==== GIVEN INFORMATION
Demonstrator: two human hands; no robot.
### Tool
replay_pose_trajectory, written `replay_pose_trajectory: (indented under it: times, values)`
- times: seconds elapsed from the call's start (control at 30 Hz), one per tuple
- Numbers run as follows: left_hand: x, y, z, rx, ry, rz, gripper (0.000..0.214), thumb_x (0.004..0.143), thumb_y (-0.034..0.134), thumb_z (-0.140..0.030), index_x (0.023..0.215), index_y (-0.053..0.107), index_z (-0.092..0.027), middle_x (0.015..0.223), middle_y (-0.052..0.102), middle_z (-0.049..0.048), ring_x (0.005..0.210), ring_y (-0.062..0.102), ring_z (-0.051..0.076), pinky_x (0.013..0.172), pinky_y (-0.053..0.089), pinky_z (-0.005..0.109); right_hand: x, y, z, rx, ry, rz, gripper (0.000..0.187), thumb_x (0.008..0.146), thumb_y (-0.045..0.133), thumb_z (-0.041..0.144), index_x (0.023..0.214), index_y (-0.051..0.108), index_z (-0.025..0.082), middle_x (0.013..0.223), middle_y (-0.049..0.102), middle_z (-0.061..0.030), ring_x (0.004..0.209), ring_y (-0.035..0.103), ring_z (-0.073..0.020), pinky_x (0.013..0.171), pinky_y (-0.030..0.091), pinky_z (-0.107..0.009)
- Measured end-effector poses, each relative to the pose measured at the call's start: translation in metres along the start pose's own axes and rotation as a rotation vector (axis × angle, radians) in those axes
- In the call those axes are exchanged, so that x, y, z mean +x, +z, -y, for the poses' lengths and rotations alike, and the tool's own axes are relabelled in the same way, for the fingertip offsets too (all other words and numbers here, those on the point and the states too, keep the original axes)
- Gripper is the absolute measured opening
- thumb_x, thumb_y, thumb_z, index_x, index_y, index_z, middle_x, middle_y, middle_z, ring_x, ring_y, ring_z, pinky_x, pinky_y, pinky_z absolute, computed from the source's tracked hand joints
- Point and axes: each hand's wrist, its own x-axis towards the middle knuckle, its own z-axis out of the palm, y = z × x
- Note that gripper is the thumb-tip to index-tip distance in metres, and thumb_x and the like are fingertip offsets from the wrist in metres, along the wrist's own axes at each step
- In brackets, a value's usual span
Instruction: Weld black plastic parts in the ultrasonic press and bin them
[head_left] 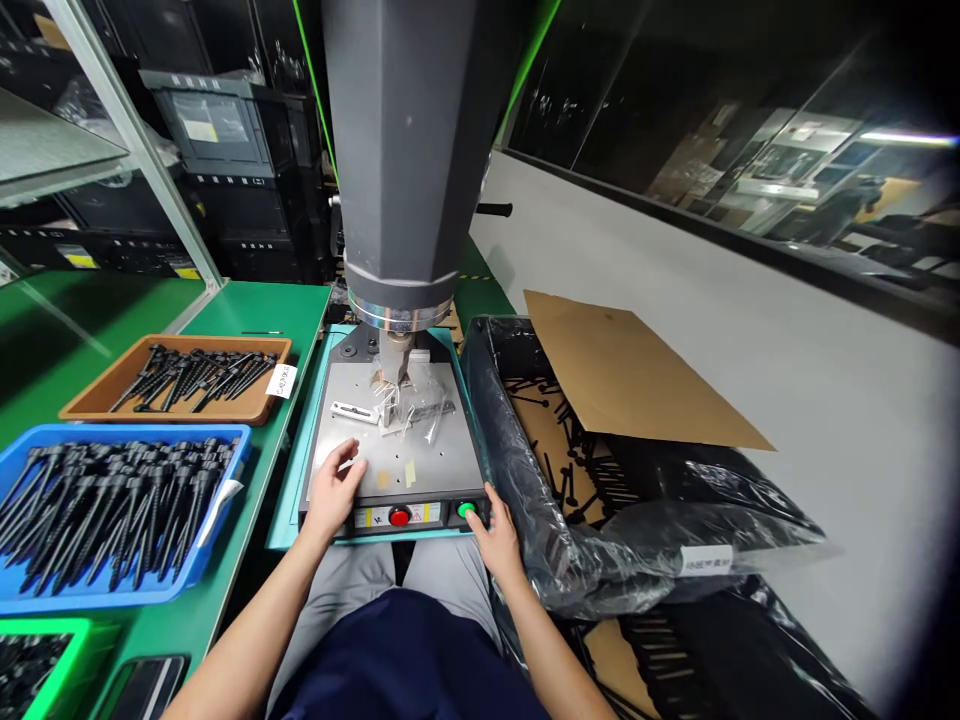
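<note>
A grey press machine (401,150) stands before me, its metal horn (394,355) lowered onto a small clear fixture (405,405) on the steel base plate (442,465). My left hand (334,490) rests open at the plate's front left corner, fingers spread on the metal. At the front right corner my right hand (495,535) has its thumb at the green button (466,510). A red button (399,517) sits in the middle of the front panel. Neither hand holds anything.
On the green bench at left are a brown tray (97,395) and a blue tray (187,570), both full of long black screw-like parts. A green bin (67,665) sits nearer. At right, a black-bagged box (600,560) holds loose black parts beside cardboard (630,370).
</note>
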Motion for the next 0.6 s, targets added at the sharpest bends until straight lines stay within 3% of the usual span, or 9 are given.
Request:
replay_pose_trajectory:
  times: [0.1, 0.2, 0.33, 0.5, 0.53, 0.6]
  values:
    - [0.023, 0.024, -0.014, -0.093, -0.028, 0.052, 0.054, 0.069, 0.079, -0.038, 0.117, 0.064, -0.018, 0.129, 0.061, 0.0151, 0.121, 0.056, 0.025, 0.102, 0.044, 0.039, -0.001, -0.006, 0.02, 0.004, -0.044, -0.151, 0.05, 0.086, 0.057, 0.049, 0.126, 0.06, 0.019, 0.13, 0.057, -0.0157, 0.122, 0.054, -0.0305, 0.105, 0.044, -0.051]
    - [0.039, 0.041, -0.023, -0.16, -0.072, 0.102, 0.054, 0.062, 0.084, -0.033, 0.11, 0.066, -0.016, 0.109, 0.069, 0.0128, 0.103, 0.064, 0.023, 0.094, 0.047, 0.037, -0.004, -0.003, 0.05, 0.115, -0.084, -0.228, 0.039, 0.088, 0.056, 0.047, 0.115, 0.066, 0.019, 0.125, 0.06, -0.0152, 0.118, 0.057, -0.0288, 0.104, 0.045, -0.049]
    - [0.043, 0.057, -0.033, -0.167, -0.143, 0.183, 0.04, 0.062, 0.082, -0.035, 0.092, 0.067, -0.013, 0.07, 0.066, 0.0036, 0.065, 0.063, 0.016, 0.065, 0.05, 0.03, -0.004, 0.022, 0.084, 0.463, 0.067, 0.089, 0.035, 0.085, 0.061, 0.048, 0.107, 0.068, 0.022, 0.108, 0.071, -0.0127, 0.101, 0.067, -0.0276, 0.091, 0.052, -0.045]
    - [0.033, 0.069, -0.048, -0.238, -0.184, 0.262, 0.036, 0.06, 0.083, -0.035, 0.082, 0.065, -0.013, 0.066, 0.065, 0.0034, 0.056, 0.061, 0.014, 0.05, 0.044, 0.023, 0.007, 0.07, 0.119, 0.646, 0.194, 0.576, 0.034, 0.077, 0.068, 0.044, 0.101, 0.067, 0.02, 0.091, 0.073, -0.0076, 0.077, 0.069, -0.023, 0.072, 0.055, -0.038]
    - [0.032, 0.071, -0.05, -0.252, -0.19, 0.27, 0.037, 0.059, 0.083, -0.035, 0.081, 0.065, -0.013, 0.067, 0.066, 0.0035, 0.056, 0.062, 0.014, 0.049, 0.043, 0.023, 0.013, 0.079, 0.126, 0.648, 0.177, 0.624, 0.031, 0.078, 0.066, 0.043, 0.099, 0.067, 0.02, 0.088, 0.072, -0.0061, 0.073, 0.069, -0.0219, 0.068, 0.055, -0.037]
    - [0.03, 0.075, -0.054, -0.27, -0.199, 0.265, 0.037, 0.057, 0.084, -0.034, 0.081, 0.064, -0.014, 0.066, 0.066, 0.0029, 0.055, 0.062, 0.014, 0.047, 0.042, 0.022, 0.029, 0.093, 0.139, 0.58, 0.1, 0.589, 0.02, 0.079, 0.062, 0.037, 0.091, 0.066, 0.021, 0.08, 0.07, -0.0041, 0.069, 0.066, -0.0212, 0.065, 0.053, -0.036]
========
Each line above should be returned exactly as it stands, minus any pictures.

RESPONSE TO THIS TASK |
Demonstrator: two human hands; no robot.
### Tool
replay_pose_trajectory, written `replay_pose_trajectory: (indented under it: times, values)`
- times: seconds elapsed from the call's start (control at 30 Hz), one per tuple
- Numbers run as follows: left_hand: x, y, z, rx, ry, rz, gripper (0.000..0.214), thumb_x (0.004..0.143), thumb_y (-0.034..0.134), thumb_z (-0.140..0.030), index_x (0.023..0.215), index_y (-0.053..0.107), index_z (-0.092..0.027), middle_x (0.015..0.223), middle_y (-0.052..0.102), middle_z (-0.049..0.048), ring_x (0.005..0.210), ring_y (-0.062..0.102), ring_z (-0.051..0.076), pinky_x (0.013..0.172), pinky_y (-0.053..0.089), pinky_z (-0.005..0.109); right_hand: x, y, z, rx, ry, rz, gripper (0.000..0.187), thumb_x (0.008..0.146), thumb_y (-0.045..0.133), thumb_z (-0.041..0.144), index_x (0.023..0.214), index_y (-0.051..0.108), index_z (-0.025..0.082), middle_x (0.013..0.223), middle_y (-0.049..0.102), middle_z (-0.061..0.030), ring_x (0.004..0.209), ring_y (-0.035..0.103), ring_z (-0.073..0.020), pinky_x (0.013..0.171), pinky_y (-0.030..0.091), pinky_z (-0.107..0.009)
- Measured end-effector poses, each relative to the pose measured at the call's start: translation in metres along the start pose's own axes and rotation as a rotation vector (axis × angle, radians) in those axes
- In the call those axes are exchanged, so that x, y, z mean +x, +z, -y, for the poses' lengths and rotations alike, and the tool's own axes are relabelled in the same way, for the fingertip offsets too (all other words and numbers here, those on the point and the states too, keep the original axes)
- Gripper is the absolute measured opening
- thumb_x, thumb_y, thumb_z, index_x, index_y, index_z, middle_x, middle_y, middle_z, ring_x, ring_y, ring_z, pinky_x, pinky_y, pinky_z absolute, computed from the source's tracked hand joints
- Point and axes: each hand's wrist, its own x-axis towards the middle knuckle, its own z-axis out of the palm, y = z × x
- Note that gripper is the thumb-tip to index-tip distance in metres, and thumb_x and the like are fingertip offsets from the wrist in metres, along the wrist's own axes at each step
- In brackets, a value's usual span
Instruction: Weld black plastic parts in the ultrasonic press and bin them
[head_left] 
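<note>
A grey press machine (401,150) stands before me, its metal horn (394,355) lowered onto a small clear fixture (405,405) on the steel base plate (442,465). My left hand (334,490) rests open at the plate's front left corner, fingers spread on the metal. At the front right corner my right hand (495,535) has its thumb at the green button (466,510). A red button (399,517) sits in the middle of the front panel. Neither hand holds anything.
On the green bench at left are a brown tray (97,395) and a blue tray (187,570), both full of long black screw-like parts. A green bin (67,665) sits nearer. At right, a black-bagged box (600,560) holds loose black parts beside cardboard (630,370).
</note>
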Motion for the next 0.6 s, targets added at the sharpest bends until straight lines stay within 3% of the usual span, or 9 are given.
Request:
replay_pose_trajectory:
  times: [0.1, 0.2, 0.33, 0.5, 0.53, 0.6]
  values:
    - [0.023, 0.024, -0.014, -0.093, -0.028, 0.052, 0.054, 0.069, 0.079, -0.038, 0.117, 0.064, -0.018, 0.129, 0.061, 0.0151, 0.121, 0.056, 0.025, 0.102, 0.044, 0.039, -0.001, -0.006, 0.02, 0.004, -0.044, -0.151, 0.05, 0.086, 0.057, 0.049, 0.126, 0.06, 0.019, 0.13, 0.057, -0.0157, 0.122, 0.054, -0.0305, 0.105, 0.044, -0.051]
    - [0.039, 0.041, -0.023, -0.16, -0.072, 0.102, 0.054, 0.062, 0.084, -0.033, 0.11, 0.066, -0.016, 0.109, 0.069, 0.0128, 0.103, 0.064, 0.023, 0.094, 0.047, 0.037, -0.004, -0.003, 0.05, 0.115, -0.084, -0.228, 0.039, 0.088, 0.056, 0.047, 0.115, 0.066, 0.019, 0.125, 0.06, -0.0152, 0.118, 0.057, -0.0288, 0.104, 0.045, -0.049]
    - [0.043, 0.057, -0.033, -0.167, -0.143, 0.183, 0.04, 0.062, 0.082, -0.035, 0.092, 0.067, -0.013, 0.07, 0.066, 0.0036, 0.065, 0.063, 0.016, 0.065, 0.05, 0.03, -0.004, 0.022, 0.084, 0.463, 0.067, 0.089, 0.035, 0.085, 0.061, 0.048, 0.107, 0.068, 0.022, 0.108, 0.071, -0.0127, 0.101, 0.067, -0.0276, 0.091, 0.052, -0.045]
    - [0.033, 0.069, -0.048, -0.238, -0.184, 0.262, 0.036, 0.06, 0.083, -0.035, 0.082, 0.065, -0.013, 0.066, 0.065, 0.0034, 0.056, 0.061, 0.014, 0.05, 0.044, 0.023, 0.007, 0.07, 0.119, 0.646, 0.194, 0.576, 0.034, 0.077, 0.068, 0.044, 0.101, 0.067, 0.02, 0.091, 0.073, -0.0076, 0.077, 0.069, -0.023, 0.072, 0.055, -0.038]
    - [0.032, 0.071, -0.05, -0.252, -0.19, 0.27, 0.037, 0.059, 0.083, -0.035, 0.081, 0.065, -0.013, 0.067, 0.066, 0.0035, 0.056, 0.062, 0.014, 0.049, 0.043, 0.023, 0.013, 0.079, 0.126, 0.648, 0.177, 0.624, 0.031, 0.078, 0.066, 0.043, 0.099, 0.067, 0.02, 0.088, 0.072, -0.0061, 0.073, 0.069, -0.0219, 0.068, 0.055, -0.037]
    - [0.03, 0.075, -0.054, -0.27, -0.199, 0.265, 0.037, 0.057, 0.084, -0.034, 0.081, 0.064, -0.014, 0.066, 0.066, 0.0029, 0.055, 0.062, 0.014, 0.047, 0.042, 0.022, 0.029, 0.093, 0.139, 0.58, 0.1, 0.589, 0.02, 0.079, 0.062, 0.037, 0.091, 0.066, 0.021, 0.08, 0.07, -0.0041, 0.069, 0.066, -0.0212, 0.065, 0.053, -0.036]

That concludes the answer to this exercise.